▸ WHAT YOU WILL DO
Below are lines of data; restate word for word those running from the line containing "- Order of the" to the line containing "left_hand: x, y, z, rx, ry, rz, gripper", inclusive, and no others.

▸ DATA EXTRACT
* * *
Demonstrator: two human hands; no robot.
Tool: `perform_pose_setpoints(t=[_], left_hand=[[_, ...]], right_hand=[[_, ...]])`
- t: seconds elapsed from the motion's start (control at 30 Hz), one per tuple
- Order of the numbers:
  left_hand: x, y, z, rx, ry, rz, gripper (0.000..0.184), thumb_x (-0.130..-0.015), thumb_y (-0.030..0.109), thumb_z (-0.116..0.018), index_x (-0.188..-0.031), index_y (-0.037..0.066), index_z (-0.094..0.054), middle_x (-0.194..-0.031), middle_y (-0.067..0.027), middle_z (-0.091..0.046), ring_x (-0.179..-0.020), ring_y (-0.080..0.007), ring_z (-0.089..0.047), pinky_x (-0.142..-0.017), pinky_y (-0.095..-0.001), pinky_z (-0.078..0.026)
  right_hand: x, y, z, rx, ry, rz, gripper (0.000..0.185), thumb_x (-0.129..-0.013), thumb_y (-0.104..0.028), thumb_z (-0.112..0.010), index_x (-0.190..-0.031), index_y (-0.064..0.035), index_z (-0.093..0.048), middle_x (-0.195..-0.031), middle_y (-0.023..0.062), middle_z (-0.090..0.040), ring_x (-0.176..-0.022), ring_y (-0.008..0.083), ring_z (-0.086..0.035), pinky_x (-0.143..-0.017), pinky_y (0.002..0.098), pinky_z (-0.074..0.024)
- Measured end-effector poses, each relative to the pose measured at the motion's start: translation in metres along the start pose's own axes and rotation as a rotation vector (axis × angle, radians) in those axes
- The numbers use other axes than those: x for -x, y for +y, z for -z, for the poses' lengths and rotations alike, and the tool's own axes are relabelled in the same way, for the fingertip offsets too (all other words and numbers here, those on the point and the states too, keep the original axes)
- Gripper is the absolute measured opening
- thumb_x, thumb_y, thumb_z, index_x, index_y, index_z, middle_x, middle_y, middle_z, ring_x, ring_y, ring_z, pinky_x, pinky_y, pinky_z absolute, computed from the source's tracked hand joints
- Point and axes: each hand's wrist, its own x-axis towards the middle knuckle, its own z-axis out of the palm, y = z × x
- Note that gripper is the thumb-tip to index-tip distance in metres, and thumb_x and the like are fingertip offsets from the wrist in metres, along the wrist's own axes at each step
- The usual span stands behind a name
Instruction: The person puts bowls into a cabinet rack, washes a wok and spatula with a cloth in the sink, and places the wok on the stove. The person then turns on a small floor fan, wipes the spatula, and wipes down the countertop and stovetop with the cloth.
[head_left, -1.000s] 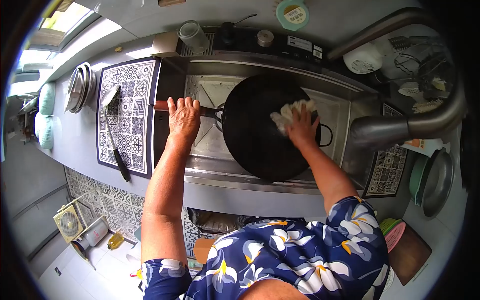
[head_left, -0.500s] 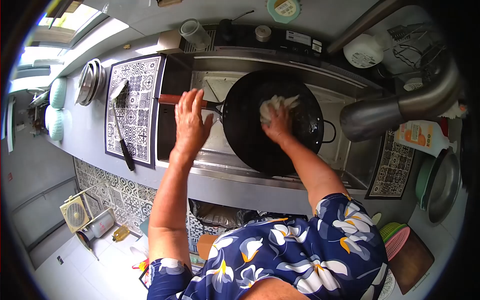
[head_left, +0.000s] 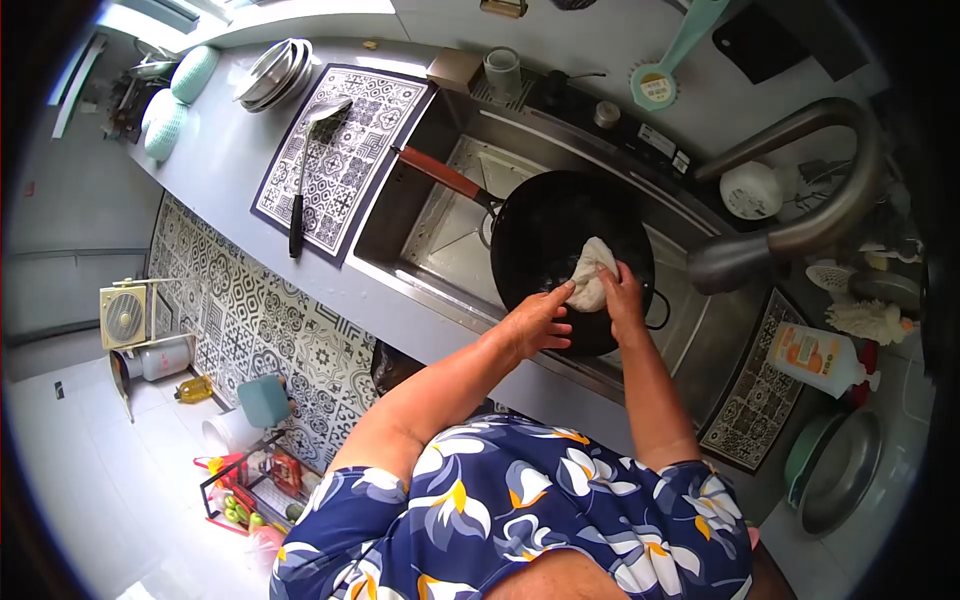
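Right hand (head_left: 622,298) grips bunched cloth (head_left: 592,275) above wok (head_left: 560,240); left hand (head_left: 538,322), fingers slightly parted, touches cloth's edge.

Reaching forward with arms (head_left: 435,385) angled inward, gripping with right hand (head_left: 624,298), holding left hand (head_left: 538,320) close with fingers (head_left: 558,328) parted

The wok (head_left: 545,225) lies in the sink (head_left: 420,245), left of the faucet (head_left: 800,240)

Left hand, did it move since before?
Yes. Against the sink, the left hand moved away from the red handle, toward the tap. Now it's by the cloth.
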Motion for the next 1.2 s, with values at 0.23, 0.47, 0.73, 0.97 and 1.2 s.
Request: perform_pose_setpoints(t=[0.23,0.47,0.73,0.97,1.2], left_hand=[[-0.023,0.013,-0.016,0.255,-0.568,-0.102,0.062,-0.077,0.055,-0.057,-0.125,0.02,-0.041,-0.124,-0.0075,-0.045,-0.116,-0.028,-0.043,-0.094,-0.0582,-0.031],[-0.017,0.011,-0.043,0.433,-0.642,-0.255,0.048,-0.075,0.043,-0.066,-0.111,0.015,-0.05,-0.108,-0.0057,-0.054,-0.104,-0.0226,-0.051,-0.091,-0.0425,-0.04],[-0.014,0.012,-0.053,0.212,-0.268,-0.219,0.029,-0.074,0.011,-0.06,-0.102,0.004,-0.053,-0.092,-0.0098,-0.056,-0.086,-0.0223,-0.058,-0.076,-0.0354,-0.049],[-0.009,0.014,-0.08,0.629,-0.525,-0.206,0.044,-0.073,0.005,-0.056,-0.114,0.016,-0.047,-0.093,-0.0083,-0.056,-0.073,-0.0218,-0.06,-0.069,-0.0385,-0.052],[0.029,0.014,-0.096,0.575,-0.686,-0.092,0.043,-0.076,0.009,-0.057,-0.117,0.017,-0.045,-0.091,-0.0082,-0.058,-0.079,-0.0252,-0.061,-0.067,-0.0438,-0.053]], right_hand=[[0.043,-0.019,-0.01,0.18,0.103,0.46,0.041,-0.081,-0.024,-0.055,-0.113,0.0006,-0.05,-0.105,0.0187,-0.053,-0.099,0.0312,-0.052,-0.086,0.0375,-0.0417],[0.061,-0.055,0.0,0.454,0.0,0.656,0.036,-0.082,-0.023,-0.049,-0.108,0.0015,-0.052,-0.103,0.0186,-0.052,-0.097,0.0343,-0.05,-0.086,0.0391,-0.0411],[0.04,-0.03,0.028,0.06,-0.656,0.478,0.059,-0.082,-0.032,-0.05,-0.131,-0.0056,-0.031,-0.129,0.0139,-0.039,-0.118,0.0328,-0.038,-0.099,0.046,-0.029],[0.004,-0.012,0.037,-1.251,-0.57,-0.204,0.069,-0.084,-0.056,-0.035,-0.14,-0.0219,-0.014,-0.143,0.0124,-0.017,-0.129,0.0347,-0.023,-0.101,0.0562,-0.023],[0.027,-0.058,0.007,-1.245,-1.051,0.338,0.061,-0.086,-0.054,-0.041,-0.136,-0.0225,-0.028,-0.144,0.0102,-0.018,-0.129,0.0422,-0.018,-0.096,0.0656,-0.0229]])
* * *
▸ SOLUTION
- Order of the numbers:
  left_hand: x, y, z, rx, ry, rz, gripper (0.000..0.184), thumb_x (-0.130..-0.015), thumb_y (-0.030..0.109), thumb_z (-0.116..0.018), index_x (-0.188..-0.031), index_y (-0.037..0.066), index_z (-0.094..0.054), middle_x (-0.194..-0.031), middle_y (-0.067..0.027), middle_z (-0.091..0.046), ring_x (-0.179..-0.020), ring_y (-0.080..0.007), ring_z (-0.089..0.047), pinky_x (-0.142..-0.017), pinky_y (-0.095..-0.001), pinky_z (-0.078..0.026)

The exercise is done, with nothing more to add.